If we can, I can see that making sense; seems a good split between the
original intention (lowering calls for the common path) and improving the
worst-case scenario. There's a slight possibility of cache confusion if a
value is set but isn't deleted from `notoptions` due to a race condition
or similar - I think the likelihood of that is low (not zero; see #31245
for prior alloptions bugs along those lines), and no worse than before
from what I can see.
Replying to [comment:12 spacedmonkey]:
> Sites with cache missing and none object cache site has notable
benefits. Revert this was effect those users to super serve a number of
users using redis implementations.
I understand this perspective, but I'm also comparing a slight performance
decrease for many users against a ''catastrophic'' hit to performance at
scale which caused a multiple day intermittent outage and massively
increased cache server traffic. We can ignore the singular incident if
you'd like for this conversation, but even just from a purely theoretical
standpoint the original patch was problematic in causing excess reads.

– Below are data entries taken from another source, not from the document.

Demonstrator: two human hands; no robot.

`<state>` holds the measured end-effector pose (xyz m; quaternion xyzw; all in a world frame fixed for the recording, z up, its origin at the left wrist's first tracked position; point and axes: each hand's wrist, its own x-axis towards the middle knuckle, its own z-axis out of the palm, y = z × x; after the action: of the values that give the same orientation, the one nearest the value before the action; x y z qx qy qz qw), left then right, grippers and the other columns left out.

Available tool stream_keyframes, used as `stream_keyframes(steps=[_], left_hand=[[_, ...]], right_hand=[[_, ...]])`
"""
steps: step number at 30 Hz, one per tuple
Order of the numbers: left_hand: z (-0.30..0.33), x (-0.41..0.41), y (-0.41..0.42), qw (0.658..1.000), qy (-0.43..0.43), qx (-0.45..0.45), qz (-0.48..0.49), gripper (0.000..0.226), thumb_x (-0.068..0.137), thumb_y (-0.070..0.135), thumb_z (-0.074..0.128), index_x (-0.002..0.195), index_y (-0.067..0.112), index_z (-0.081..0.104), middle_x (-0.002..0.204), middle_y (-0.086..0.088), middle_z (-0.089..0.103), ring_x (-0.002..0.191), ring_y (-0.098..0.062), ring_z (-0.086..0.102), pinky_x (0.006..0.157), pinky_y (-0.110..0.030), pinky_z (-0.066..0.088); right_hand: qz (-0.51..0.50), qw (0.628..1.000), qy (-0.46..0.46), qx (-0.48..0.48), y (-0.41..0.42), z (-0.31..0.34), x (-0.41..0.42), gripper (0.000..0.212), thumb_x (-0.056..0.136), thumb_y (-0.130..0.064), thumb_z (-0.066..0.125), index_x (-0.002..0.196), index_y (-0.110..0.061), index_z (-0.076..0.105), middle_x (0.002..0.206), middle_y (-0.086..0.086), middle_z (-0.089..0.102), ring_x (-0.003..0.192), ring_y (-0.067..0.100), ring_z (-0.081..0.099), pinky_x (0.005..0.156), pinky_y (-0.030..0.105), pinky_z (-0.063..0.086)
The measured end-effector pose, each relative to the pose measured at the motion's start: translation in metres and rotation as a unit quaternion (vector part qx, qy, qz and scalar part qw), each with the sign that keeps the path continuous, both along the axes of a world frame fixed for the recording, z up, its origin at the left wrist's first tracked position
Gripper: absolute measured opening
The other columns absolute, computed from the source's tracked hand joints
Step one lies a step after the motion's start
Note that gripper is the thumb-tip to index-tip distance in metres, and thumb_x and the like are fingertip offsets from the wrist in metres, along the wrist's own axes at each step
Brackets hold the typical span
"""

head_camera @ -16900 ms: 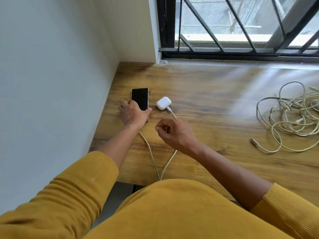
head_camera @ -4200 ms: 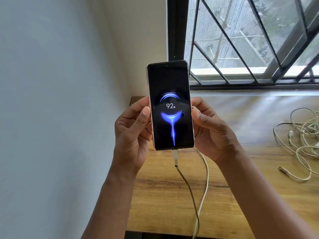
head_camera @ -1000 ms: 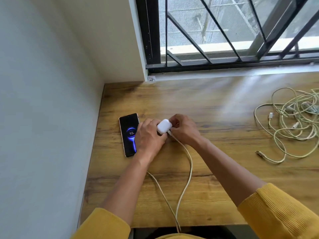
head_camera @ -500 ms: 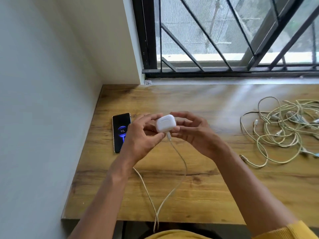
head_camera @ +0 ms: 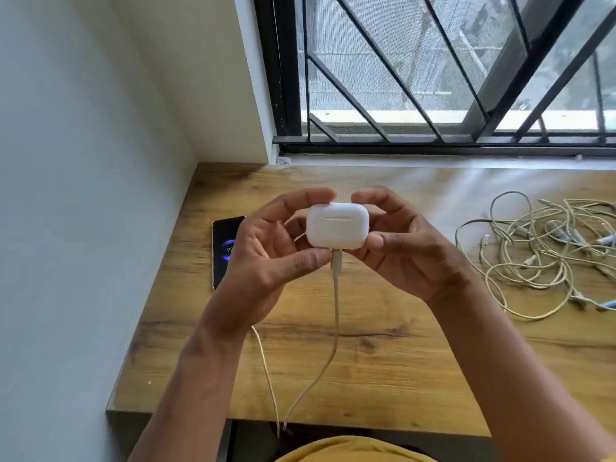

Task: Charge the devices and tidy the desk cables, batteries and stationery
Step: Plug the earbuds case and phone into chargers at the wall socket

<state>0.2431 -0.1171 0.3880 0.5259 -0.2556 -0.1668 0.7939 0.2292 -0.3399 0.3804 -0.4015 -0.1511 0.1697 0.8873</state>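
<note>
A white earbud case [head_camera: 337,225] is held up above the wooden desk [head_camera: 383,361], between both hands. My left hand [head_camera: 266,255] pinches its left side and the plug below it. My right hand [head_camera: 403,251] grips its right side. A white charging cable [head_camera: 335,315] hangs from the case's underside down over the desk's front edge. A black phone [head_camera: 225,248] lies flat at the desk's left, its screen lit with a blue charging picture, half hidden by my left hand. A second white cable [head_camera: 266,371] runs from under my left wrist toward the front edge.
A tangle of pale cables [head_camera: 546,255] with several plugs lies at the desk's right. A grey wall [head_camera: 83,195] bounds the desk on the left. A barred window [head_camera: 450,78] runs along the back.
Both hands have lifted the earbud case off the desk, up and toward me, with its cable plugged in. The phone stays flat on the desk.
</note>
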Motion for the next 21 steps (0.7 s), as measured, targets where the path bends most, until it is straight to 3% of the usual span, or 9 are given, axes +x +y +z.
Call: stream_keyframes(steps=[13, 21], left_hand=[[0.0104, -0.0043, -0.0091, 1.0, -0.009, -0.008, 0.011, 0.057, 0.085, -0.008, 0.071, 0.137, 0.011, 0.057, 0.122, -0.001, 0.066, 0.118, -0.025, 0.06, 0.096, -0.035, 0.057], [0.0091, -0.0072, -0.0064, 1.0, 0.003, -0.015, 0.017, 0.057, 0.085, -0.006, 0.07, 0.139, 0.009, 0.056, 0.124, -0.009, 0.063, 0.118, -0.031, 0.058, 0.093, -0.035, 0.058]], right_hand=[[0.014, 1.0, -0.015, 0.022, -0.0018, 0.008, 0.0001, 0.045, 0.079, -0.005, 0.086, 0.12, -0.013, 0.071, 0.12, 0.022, 0.062, 0.114, 0.034, 0.063, 0.1, 0.04, 0.055], [0.021, 0.999, -0.009, 0.037, 0.0014, 0.0071, -0.0007, 0.046, 0.08, -0.001, 0.084, 0.123, -0.01, 0.069, 0.12, 0.024, 0.064, 0.112, 0.034, 0.067, 0.097, 0.038, 0.057]])
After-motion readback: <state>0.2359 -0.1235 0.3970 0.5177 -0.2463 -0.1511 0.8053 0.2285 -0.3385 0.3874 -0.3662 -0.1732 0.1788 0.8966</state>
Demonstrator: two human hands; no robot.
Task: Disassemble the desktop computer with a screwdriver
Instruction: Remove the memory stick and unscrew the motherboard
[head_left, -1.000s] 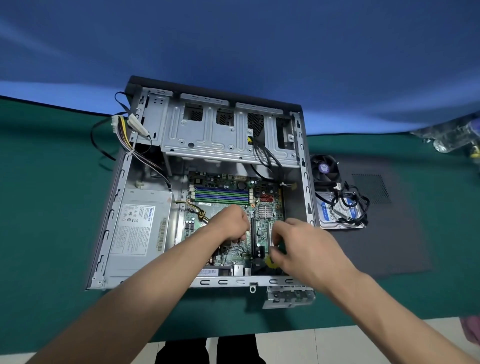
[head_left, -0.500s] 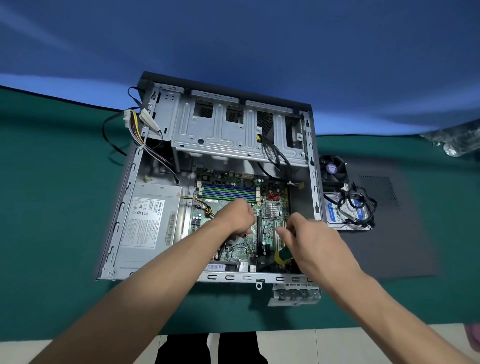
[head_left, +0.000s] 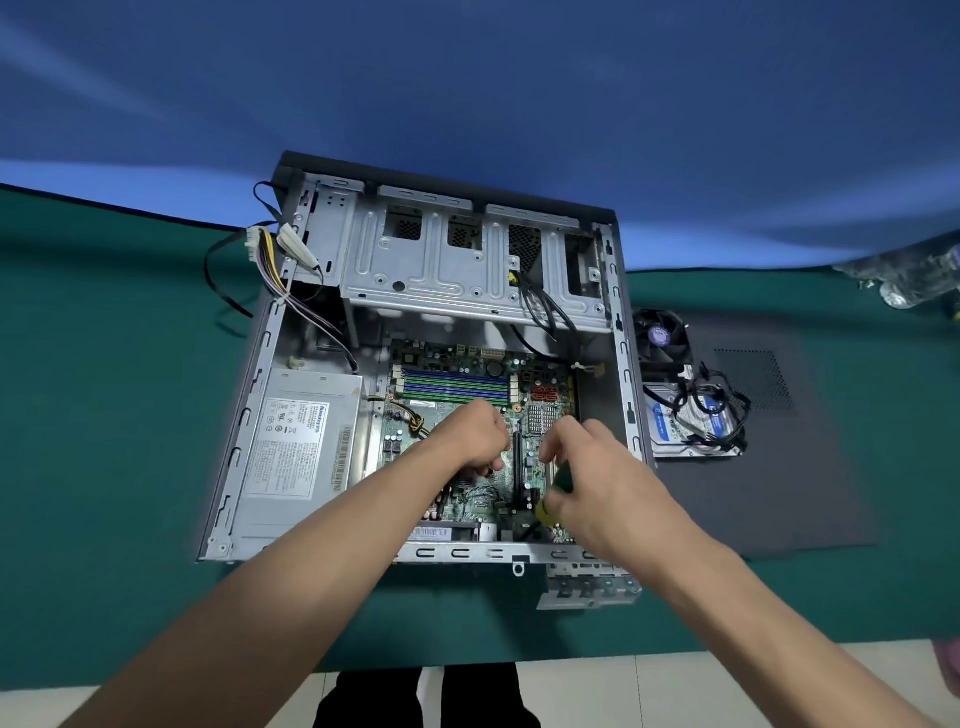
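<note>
beside the case (head_left: 626, 395), a fan (head_left: 662, 338) and hard drive (head_left: 691, 423).

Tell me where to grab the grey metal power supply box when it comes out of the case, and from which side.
Probably grip the grey metal power supply box across its two long side edges, coming straight down from above: its broad labelled face lies flat and exposed. The case wall crowds its left edge, so finger room there looks tight. Its cable bundle leaves the far end, so avoid that end.

Soft, even light falls from above; my arms cast faint shadows. Wide-angle bending curves the far table edge (head_left: 130, 208), and the far right corner blurs.
</note>
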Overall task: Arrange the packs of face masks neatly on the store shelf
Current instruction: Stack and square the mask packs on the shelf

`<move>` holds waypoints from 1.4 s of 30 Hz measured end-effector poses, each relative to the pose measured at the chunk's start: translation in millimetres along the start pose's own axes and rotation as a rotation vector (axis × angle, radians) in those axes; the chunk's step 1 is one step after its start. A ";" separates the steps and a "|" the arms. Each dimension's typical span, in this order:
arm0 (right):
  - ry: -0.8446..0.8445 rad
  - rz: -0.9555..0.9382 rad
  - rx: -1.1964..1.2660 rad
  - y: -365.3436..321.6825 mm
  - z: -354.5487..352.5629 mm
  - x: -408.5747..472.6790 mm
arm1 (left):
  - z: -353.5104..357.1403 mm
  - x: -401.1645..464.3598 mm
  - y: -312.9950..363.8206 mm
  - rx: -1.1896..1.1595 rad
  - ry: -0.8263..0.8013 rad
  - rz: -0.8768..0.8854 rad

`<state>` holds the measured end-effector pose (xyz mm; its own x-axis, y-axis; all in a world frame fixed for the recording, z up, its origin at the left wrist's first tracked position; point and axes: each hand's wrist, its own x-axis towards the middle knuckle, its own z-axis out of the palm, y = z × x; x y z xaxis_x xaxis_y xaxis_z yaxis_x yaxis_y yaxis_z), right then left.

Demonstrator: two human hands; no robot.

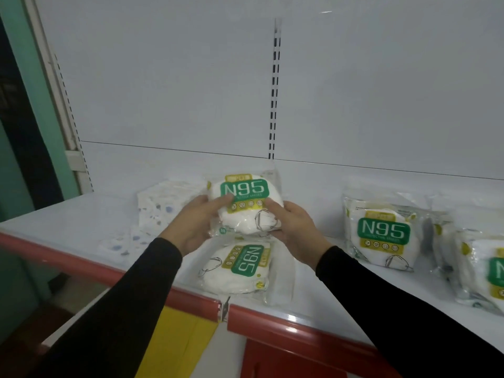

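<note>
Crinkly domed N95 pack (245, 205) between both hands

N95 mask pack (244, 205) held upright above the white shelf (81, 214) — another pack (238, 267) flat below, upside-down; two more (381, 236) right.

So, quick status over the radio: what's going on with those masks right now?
Left hand and right hand both grip one N95 pack, label upright. Held above a sideways N95 pack at shelf front. Nothing blocking.
</note>
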<state>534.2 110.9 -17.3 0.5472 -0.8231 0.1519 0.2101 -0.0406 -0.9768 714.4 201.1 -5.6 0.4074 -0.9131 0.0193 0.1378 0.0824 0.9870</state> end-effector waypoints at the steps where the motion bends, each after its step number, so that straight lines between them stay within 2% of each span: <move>1: -0.015 0.004 -0.049 -2.0 6.4 3.6 | 4.6 4.0 -1.7 -0.022 0.042 0.020; 4: 0.084 -0.040 -0.194 -7.6 7.9 18.7 | 7.3 24.0 0.0 -0.100 0.163 0.053; 7: 0.292 -0.007 -0.204 -4.9 -10.7 30.7 | 0.2 49.5 10.7 -0.158 0.165 0.005; 9: 0.372 0.064 -0.284 4.9 -22.3 32.5 | -2.7 67.1 9.6 -0.120 0.156 -0.045; 12: 0.283 0.222 -0.462 16.6 -25.2 28.6 | 2.2 82.0 -6.8 0.158 0.134 -0.144; 14: 0.225 0.286 -0.461 19.5 -22.6 27.3 | 9.8 82.3 -18.5 0.289 0.106 -0.168; 20: 0.178 0.179 -0.472 18.8 -24.5 28.8 | 18.7 70.8 -3.7 0.319 0.068 0.061; 22: 0.204 0.091 -0.420 11.0 -23.7 27.2 | 21.6 61.7 6.2 0.253 0.049 0.137; 26: 0.277 -0.057 -0.358 -1.4 -38.9 8.0 | 47.2 37.6 12.3 0.298 0.028 0.300; 32: 0.414 -0.205 -0.549 -15.2 -106.8 -59.9 | 116.0 18.6 -21.0 0.474 -0.168 0.326; 39: 0.554 -0.091 -0.881 -5.9 -189.1 -106.5 | 203.7 5.7 -71.8 0.458 -0.278 0.271; 42: 0.535 -0.054 -0.974 1.4 -197.1 -110.0 | 219.9 1.7 -88.2 0.516 -0.282 0.289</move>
<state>314.6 89.8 -65.1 0.0876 -0.9353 0.3427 -0.6315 -0.3182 -0.7071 504.4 104.5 -57.6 0.1014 -0.9584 0.2670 -0.4211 0.2018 0.8843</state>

Also from the original ticket, I don't see that there were ''notable''
benefits, but maybe I'm misreading those results.
I take your point on the delay in feedback - we didn't notice for other
customers as our systems automatically scaled up for the additional load,
and we're using alternative object caches which don't have this problem.
> I guess I don't understand why the mountain is moving here, when this is
for the object cache plugin maintainer to pick to fix this.
I think we should likely do some advocacy to have these caches act
consistently, but as noted in my investigation above, it's inconsistent at
best; it affects most implementations that I checked.